美國立國之本是言論自由、法律秩序與第二修正案賦予的權利。若年輕人不再信任制度,而寄望街頭暴力與革命,這個國家便瀕臨危機。共和黨的使命,不只是情緒反擊,更要為國家找到一條理性的出路:在經濟、文化、教育與社​​會結構上,為年輕人恢復希望。
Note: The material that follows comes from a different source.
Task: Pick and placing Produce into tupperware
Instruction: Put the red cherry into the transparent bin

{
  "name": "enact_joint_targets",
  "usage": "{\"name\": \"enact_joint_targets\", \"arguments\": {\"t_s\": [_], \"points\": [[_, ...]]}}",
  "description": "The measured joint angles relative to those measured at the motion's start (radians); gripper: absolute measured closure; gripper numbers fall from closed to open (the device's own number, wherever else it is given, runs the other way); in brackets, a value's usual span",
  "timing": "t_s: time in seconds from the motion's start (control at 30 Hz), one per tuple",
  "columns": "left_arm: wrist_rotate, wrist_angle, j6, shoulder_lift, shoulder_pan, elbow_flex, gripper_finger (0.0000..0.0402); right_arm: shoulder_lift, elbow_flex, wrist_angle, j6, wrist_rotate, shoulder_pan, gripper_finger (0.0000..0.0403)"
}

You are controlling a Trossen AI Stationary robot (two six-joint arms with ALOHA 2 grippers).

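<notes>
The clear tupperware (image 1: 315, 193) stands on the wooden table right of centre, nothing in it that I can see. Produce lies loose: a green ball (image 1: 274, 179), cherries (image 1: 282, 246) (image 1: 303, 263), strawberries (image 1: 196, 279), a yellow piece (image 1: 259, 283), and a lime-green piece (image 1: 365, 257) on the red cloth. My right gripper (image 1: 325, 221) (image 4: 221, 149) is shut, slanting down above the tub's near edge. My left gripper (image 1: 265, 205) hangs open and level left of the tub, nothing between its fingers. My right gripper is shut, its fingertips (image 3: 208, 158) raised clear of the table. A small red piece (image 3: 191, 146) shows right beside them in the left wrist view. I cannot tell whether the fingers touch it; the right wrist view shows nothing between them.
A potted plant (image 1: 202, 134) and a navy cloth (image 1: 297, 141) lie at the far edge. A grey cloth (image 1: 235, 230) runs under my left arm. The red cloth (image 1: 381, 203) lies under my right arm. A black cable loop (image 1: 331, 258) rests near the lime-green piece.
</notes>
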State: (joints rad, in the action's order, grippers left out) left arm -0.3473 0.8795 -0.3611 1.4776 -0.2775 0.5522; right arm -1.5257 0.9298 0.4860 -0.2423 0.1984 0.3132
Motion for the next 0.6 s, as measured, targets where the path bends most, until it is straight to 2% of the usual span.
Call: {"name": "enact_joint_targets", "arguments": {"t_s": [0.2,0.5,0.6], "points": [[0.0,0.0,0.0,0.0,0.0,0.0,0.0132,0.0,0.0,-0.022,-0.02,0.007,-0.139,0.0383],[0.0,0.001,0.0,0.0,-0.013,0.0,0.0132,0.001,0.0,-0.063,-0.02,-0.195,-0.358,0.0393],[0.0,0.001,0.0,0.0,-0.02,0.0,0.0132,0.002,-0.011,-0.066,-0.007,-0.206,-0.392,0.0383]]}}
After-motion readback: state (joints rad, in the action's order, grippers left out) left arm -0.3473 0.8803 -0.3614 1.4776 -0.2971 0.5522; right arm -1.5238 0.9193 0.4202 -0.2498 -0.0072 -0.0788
美國夢的核心是向上流動性──只要努力就能改變命運。若流動性消失,社會停滯,美國夢亦將熄滅。

同時,大公司和學界的反應也值得注意。必須理解在這段時期ABC 和迪士尼內部發生了什麼。要知道,這些公司絕對不是保守派公司。迪士尼擁有ABC,多年來對反川普內容、偏左的政治喜劇、以及反映好萊塢進步價值觀的娛樂作品都樂此不疲。他們並不是因為突然產生了保守情緒才做出這個決定。

據報道,迪士尼高層憤怒的原因不在於Kimmel 的政治立場,而是他的言論從商業角度帶來的後果。把一場全國悲劇變成了整個網路的負擔。廣告商開始緊張,加盟電視台公開反叛,監管機構提出質疑,而這一切都圍繞著一檔本身收視率不足以抵消這些麻煩的節目。最終,從迪士尼最高層下達了無限期停播的決定。這是高層經過計算後的商業決策:保護Kimmel 已經不值得了。

曾幾何時,CEO和校長聲稱「無法違逆覺醒派」。但今天,在川普壓力下,迪士尼等公司突然轉向,幾乎沒有內部抗議。這說明,許多菁英並非真的是Leftist,他們附和拜登政府只是逐利;環境一變,他們就迅速倒向另一邊。 Leftism的聲勢,並無堅實根基。

文明存亡在此一役。自由主義尊重辯論,進步主義懼怕辯論;自由主義讓文明開放,進步主義促其衰敗。 Leftism正腐蝕教育、操縱媒體、綁架文化,把自由社會改造成思想監獄。它必須被揭穿、清理──不是靠暴力,而是在教育、文化、制度與論述層面全面破除其霸權。唯有如此,西方文明才能避免沉淪,找回自由與理性的根基。

古羅馬參議員加圖每次演講都會重複一句:「迦太基必須被毀滅。」這不是嗜血,而是對文明危機的極端提醒。今天,我們也必須同樣清醒:Leftism必須被根除。